> **What you should do**
Return the lines that run from the beginning of the entries to the line holding "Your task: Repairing", inclusive, and drop the pictures.

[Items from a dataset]
____________________

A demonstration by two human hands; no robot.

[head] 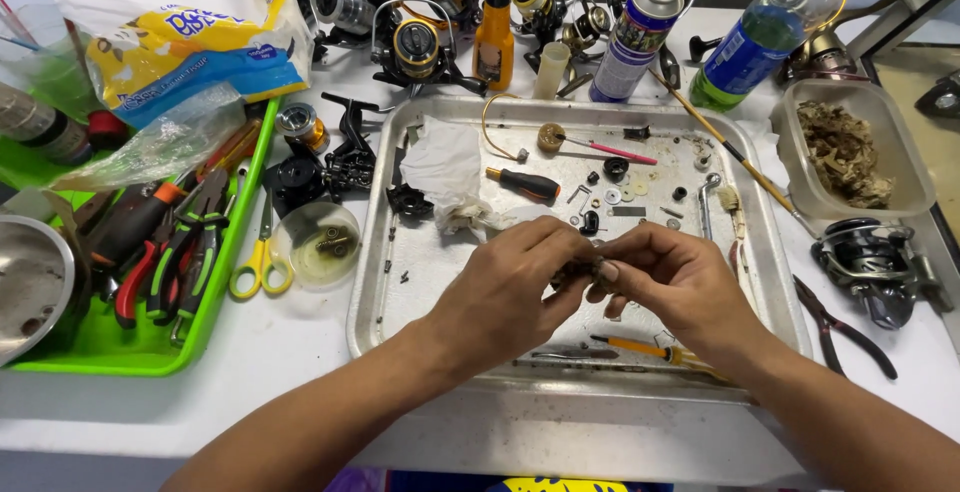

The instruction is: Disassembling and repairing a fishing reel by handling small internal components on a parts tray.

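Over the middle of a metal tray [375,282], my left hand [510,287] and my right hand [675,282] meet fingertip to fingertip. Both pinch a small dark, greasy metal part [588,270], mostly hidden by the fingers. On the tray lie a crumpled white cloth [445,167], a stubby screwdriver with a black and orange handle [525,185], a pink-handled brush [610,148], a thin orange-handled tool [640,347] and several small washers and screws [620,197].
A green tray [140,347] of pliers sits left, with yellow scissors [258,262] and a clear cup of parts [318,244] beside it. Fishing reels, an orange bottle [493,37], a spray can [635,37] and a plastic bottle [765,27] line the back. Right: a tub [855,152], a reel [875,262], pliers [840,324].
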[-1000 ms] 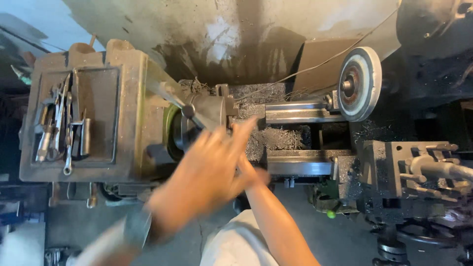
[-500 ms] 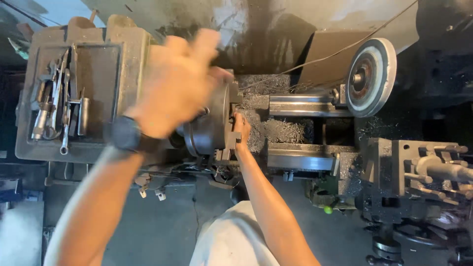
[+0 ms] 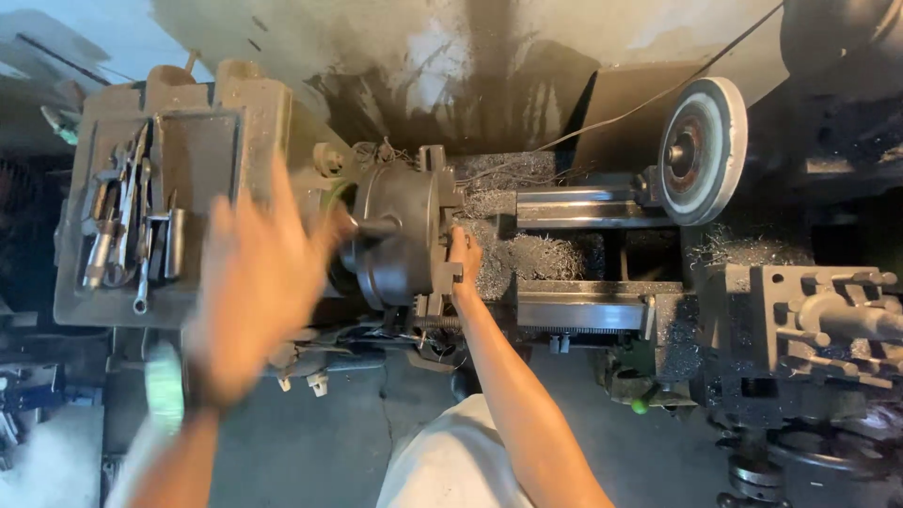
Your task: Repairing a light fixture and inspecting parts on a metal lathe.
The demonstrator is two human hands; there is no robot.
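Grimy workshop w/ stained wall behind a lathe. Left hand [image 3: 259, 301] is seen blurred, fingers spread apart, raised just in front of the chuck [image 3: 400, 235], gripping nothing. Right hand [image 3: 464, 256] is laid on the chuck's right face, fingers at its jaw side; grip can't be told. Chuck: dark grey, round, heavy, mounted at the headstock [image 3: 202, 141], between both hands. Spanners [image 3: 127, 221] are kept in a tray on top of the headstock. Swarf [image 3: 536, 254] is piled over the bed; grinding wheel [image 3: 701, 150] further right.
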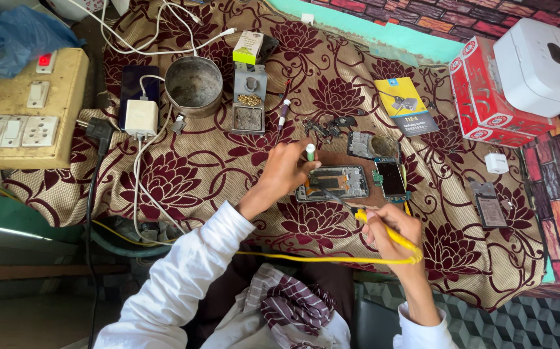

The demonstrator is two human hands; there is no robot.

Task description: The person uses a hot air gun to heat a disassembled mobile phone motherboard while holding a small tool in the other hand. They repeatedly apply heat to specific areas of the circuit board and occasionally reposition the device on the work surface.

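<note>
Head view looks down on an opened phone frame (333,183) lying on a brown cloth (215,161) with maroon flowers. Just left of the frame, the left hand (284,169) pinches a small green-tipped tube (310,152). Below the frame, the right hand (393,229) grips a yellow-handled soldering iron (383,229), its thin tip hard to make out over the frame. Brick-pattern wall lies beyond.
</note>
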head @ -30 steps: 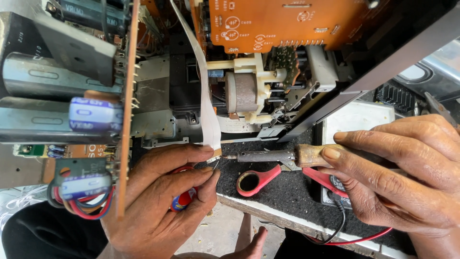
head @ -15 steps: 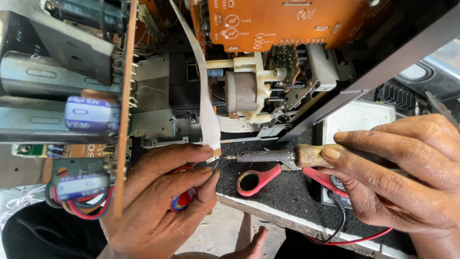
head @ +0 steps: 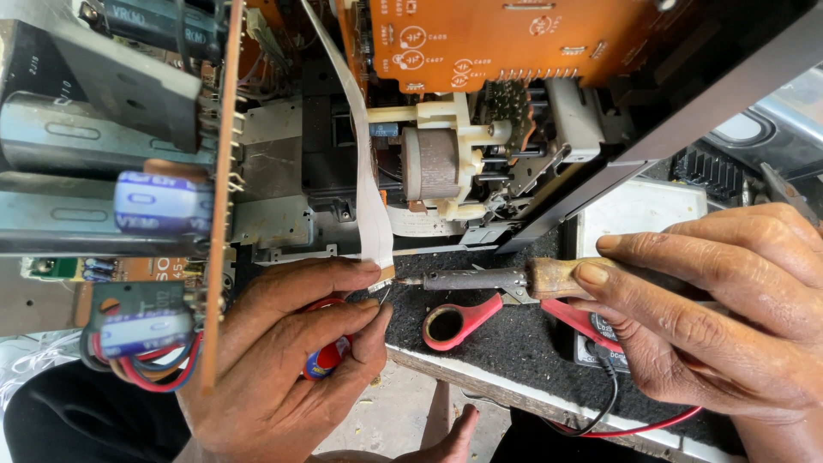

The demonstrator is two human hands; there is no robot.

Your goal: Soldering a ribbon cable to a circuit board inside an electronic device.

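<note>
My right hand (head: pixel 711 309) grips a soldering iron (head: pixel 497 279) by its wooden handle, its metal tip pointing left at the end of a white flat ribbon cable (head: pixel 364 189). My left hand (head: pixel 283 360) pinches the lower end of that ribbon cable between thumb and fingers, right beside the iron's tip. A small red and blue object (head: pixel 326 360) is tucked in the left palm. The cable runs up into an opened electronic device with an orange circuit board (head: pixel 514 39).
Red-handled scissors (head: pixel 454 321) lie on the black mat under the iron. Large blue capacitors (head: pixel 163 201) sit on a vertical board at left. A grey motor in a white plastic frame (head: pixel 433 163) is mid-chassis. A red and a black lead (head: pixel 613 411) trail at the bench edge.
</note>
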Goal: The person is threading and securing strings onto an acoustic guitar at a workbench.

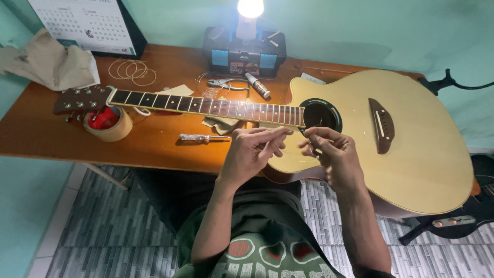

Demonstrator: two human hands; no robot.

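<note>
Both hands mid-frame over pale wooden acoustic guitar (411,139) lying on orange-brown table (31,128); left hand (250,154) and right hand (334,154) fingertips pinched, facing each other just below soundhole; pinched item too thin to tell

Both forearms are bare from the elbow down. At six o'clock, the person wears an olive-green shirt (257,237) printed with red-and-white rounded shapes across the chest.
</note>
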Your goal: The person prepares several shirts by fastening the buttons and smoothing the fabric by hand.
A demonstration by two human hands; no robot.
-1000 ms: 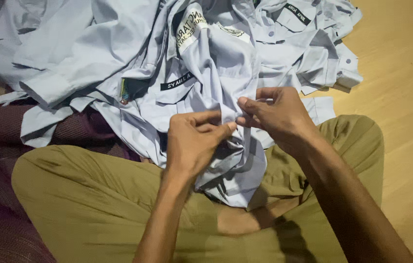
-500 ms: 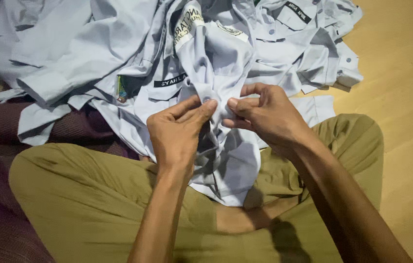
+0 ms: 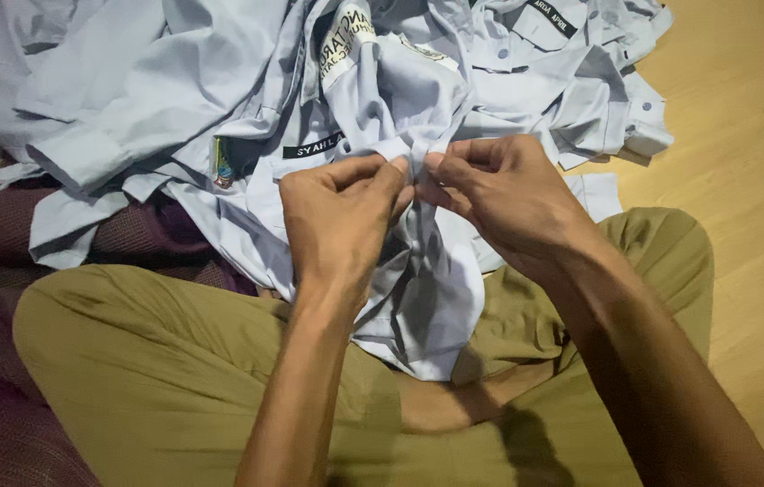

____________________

> **Solution**
A demonstration by two human hands; no robot.

[head] 

The instruction is: Disassembling and repairing a fishing reel by handling small internal components on a parts tray.

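Over the middle of a metal tray [375,282], my left hand [510,287] and my right hand [675,282] meet fingertip to fingertip. Both pinch a small dark, greasy metal part [588,270], mostly hidden by the fingers. On the tray lie a crumpled white cloth [445,167], a stubby screwdriver with a black and orange handle [525,185], a pink-handled brush [610,148], a thin orange-handled tool [640,347] and several small washers and screws [620,197].
A green tray [140,347] of pliers sits left, with yellow scissors [258,262] and a clear cup of parts [318,244] beside it. Fishing reels, an orange bottle [493,37], a spray can [635,37] and a plastic bottle [765,27] line the back. Right: a tub [855,152], a reel [875,262], pliers [840,324].
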[-1000 ms] 
[-500 ms] 
[+0 ms] 
Your task: Repairing a light fixture and inspecting parts on a metal lathe.

No further output is required for this answer.